7a. If deviation: Quantify deviation and study pattern of deviation, predict and collect and study (deviation data as well regular data) for a week, correct, and repeat.

7b. If no deviation, study for further 2 weeks and study previous and monthly data, predict, study, compare, and follow previous method.

  1. After 4 months from start: 

8a. If no or negligible deviation at end of 4 months from start, you have definite data to define the pattern in Normal State given the set of conditions, benchmarks with defined parameters and negligibility and clear reasons (external which is environment and internal which is process or individual behaviour) for why low or non-pattern deviation might occur in a Normal State.

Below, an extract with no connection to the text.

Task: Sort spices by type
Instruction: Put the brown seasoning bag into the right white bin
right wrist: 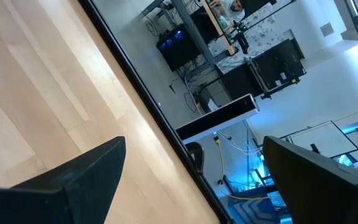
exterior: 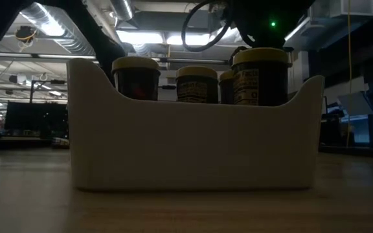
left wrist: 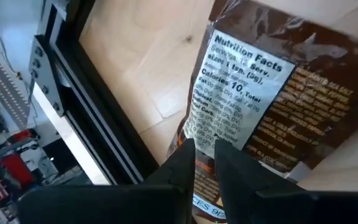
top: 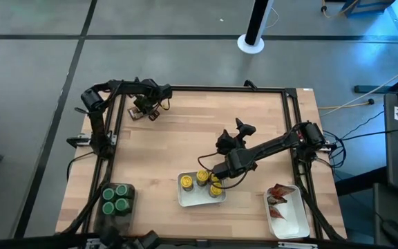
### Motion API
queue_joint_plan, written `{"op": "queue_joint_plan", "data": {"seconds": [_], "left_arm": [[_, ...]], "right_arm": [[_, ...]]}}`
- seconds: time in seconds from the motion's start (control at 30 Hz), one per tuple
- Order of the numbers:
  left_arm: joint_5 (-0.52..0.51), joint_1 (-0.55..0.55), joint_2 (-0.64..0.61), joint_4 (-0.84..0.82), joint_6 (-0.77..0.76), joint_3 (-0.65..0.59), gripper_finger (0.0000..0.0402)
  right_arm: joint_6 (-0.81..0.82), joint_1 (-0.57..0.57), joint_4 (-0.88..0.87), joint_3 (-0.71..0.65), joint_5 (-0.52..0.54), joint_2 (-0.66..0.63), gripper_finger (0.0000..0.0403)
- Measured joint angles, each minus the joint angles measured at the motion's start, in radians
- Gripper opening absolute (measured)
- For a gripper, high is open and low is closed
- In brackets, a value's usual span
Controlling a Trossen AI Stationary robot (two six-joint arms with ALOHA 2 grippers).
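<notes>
Green-cap jars (top: pixel 117 198): sitting at 7 o'clock.
Yellow-cap jars (top: pixel 203 178): standing in white tray (top: pixel 185 197), 6 o'clock.
Right gripper (top: pixel 216 181): hanging wide apart over them; possibly toppling one.
Left gripper (left wrist: pixel 205 160): pinching spice packet (left wrist: pixel 272 106) at 11 o'clock; possibly slipping.

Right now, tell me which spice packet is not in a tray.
The packet at the table's far left corner, under the left gripper. It lies on bare wood, nutrition label up, while the other red packets sit in the white tray near the right edge.
</notes>
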Motion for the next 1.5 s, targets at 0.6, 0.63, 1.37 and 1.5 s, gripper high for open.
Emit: {"op": "queue_joint_plan", "data": {"seconds": [0.6,0.63,1.37,1.5], "left_arm": [[0.057,-0.073,0.0,0.03,0.11,0.0,0.004],[0.057,-0.073,0.0,0.03,0.105,0.0,0.004],[0.031,-0.201,0.106,-0.018,0.091,0.003,0.004],[0.062,-0.276,0.083,0.002,0.093,0.003,0.004]], "right_arm": [[0.0,0.0,0.005,0.0,0.001,0.0,0.0379],[0.0,0.0,0.006,0.0,0.001,0.0,0.0379],[-0.007,0.0,-0.002,0.0,-0.002,0.001,0.0379],[-0.008,0.0,-0.025,0.0,-0.002,0.001,0.0379]]}}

8b. If at the end of 4 months, there is a clear pattern of stability and also a pattern of more than 10% deviation, then you have definite data to define a Normal State with Exception (Abnormal State) given the set of conditions, benchmarks with defined parameters and negligibility and clear reasons (external which is environment and internal which is process or individual behaviour) for why the pattern deviations might occur in the Abnormal State.

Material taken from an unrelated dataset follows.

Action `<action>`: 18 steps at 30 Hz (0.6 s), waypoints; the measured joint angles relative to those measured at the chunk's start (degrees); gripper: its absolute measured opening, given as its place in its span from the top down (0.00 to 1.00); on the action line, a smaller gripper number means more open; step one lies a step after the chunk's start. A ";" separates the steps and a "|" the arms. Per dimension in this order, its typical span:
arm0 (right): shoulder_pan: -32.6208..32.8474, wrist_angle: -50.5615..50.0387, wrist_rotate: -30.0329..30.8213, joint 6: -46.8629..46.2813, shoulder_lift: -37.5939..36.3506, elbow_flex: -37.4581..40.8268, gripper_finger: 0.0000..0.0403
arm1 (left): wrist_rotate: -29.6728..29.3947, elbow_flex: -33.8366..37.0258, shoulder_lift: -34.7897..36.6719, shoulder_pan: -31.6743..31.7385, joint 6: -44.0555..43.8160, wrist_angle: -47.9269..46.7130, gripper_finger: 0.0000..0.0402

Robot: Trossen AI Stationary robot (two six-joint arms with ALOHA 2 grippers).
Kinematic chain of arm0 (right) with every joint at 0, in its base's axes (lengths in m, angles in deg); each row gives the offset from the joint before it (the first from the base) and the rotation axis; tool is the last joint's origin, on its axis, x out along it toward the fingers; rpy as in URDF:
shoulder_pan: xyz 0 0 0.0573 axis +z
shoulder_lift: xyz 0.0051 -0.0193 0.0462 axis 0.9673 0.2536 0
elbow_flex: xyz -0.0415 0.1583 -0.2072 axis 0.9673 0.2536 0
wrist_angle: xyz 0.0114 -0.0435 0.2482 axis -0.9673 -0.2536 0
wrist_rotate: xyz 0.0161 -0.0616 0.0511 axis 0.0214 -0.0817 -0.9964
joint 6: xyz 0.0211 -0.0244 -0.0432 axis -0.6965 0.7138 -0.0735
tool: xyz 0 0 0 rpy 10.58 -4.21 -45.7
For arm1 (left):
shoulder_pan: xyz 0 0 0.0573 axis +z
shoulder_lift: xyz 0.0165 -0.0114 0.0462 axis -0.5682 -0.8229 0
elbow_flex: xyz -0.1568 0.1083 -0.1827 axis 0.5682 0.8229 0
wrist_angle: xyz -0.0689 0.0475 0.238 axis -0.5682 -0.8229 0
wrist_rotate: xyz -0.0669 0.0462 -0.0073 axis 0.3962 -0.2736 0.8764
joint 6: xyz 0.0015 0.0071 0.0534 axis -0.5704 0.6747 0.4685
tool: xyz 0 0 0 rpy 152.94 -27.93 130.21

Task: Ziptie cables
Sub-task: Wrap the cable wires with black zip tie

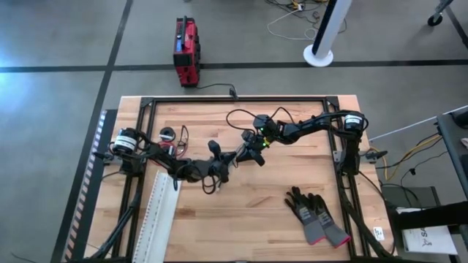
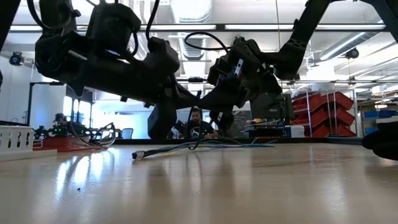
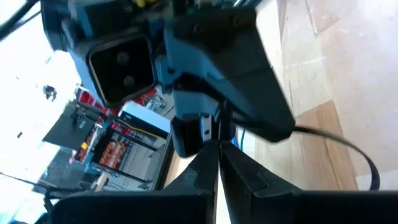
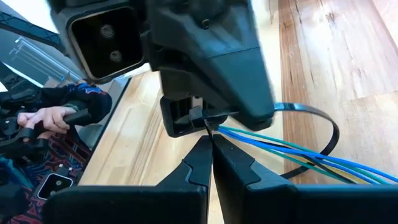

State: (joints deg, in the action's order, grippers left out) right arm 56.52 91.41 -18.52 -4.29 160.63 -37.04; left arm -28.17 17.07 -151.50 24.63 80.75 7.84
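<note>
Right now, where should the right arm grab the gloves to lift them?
The cuffs, from straight above. The gloves lie flat and overlapped, pointing toward mid-table, cuffs side by side, so one pinch across them likely lifts both. The right gripper is nearer, but it meets the left gripper at the cables.
</note>
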 joint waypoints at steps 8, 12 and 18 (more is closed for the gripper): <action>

Regular analysis used to be an integral part of any professional’s work, and for managers it was part of core competence; However, the focus of analysis was not the analysis, but the change/improvement in operations that would improve revenue or profitability. Today, the world has changed so much that analysis is done for the sake of analysis itself, and is often divorced from the changes that must be done to improve a product or service or solution. And this most evident when you engage Generative AI platforms - they remind me of people who created work out of nothing, spending countless hours toiling away at tasks that did nothing to improve or change outcomes or take a project closer to successful completion. This is probably where the concept of billable effort emerged from - paid engagement with no purpose but to keep the billing register ticking. Billable effort would make perfect sense if the benefit was passed on to the person doing the work, but when it emerged and for decades thereafter, businesses were the only ones who benefited from it. Which is why the workforce stayed stagnant - skills never improved because there was no benefit to organisations if people moved up the skills ladder. The gig economy of course turned the billable effort play on its head, freeing individuals. Although gig economy has its own problems, but at least it addressed one problem from an individual’s perspective and a few from the viewpoint of organisations.

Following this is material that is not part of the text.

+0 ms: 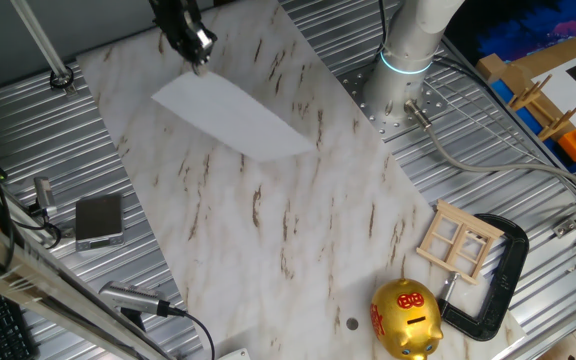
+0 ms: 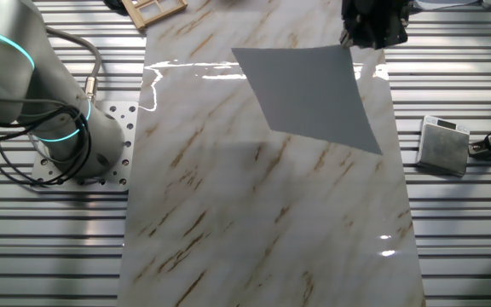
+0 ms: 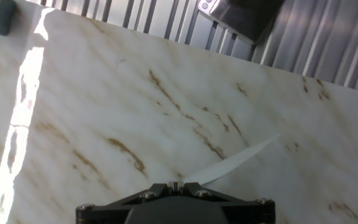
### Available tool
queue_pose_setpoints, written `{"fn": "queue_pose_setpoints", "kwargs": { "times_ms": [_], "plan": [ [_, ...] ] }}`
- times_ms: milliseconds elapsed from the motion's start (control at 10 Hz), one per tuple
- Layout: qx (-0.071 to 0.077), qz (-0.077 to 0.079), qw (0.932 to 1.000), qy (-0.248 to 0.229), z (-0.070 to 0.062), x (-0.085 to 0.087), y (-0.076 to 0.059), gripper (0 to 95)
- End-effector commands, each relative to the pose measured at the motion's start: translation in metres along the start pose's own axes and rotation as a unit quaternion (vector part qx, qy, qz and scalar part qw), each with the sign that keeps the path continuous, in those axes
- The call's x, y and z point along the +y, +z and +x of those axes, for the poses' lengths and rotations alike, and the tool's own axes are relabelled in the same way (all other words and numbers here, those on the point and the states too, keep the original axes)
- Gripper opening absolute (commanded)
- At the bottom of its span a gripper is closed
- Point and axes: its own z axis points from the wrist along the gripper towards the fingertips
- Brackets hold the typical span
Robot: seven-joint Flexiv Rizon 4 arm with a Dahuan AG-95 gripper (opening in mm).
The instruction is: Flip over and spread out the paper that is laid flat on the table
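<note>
The paper (image 1: 236, 114) is a plain white sheet held in the air above the marble-look table (image 1: 268, 230), hanging slanted from one corner. In the other fixed view the paper (image 2: 314, 95) looks grey and hangs from its upper right corner. My gripper (image 1: 198, 62) is shut on that corner, and it also shows in the other fixed view (image 2: 358, 38). In the hand view the gripper (image 3: 175, 185) has its jaws closed together, and the paper (image 3: 229, 165) shows edge-on as a thin white sliver running up to the right over the table (image 3: 135, 106).
A small grey square box (image 1: 99, 220) sits on the ribbed metal left of the slab, also in the other fixed view (image 2: 443, 143). A wooden frame (image 1: 458, 238), a black clamp (image 1: 498, 280) and a gold piggy bank (image 1: 405, 318) stand at the near right. The arm base (image 1: 405, 70) stands at the back.
</note>
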Motion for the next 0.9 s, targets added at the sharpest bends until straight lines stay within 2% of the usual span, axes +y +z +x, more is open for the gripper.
{"fn": "queue_pose_setpoints", "kwargs": {
  "times_ms": [100,500,700,900],
  "plan": [
    [0.006,-0.004,0.9999,-0.01,-0.015,0.004,-0.008,0.0],
    [0.006,-0.005,0.9999,-0.014,-0.051,0.022,-0.017,0.0],
    [0.003,-0.007,0.9999,-0.009,-0.066,0.032,-0.014,0.0],
    [0.002,-0.007,1.0,-0.003,-0.075,0.039,-0.009,0.0]
  ]
}}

Illustration comparing analysis methods

While there are several areas of work where Generative AI is clearly demonstrating how it is a benchmark of efficiency, research, analysis, and consultancy are not among those work areas as yet. I had figured that with Generative AI, efficiency would actually amount to getting stuff done expeditiously but the experience so far is far removed from that goal. All that is likely to happen is that workforce will get pared to a bare minimum, with automated systems taking over the onus of inefficiency. Which makes sense in a business perspective - if one has to live with and manage inefficiency, might as well reduce payroll/overhead costs and related legal/engagement headaches.

Generative AI companies are engaging in misadventure by promoting the emerging research and analysis abilities of platforms since there are several drawbacks and pitfalls at every step. It might serve them - and consumers - better if they test and clearly define even 1 task within research or analysis where a consumer can rely on the output of Generative AI.

Illustration symbolising Generative AI effort loop; Generated by author with MidJourney.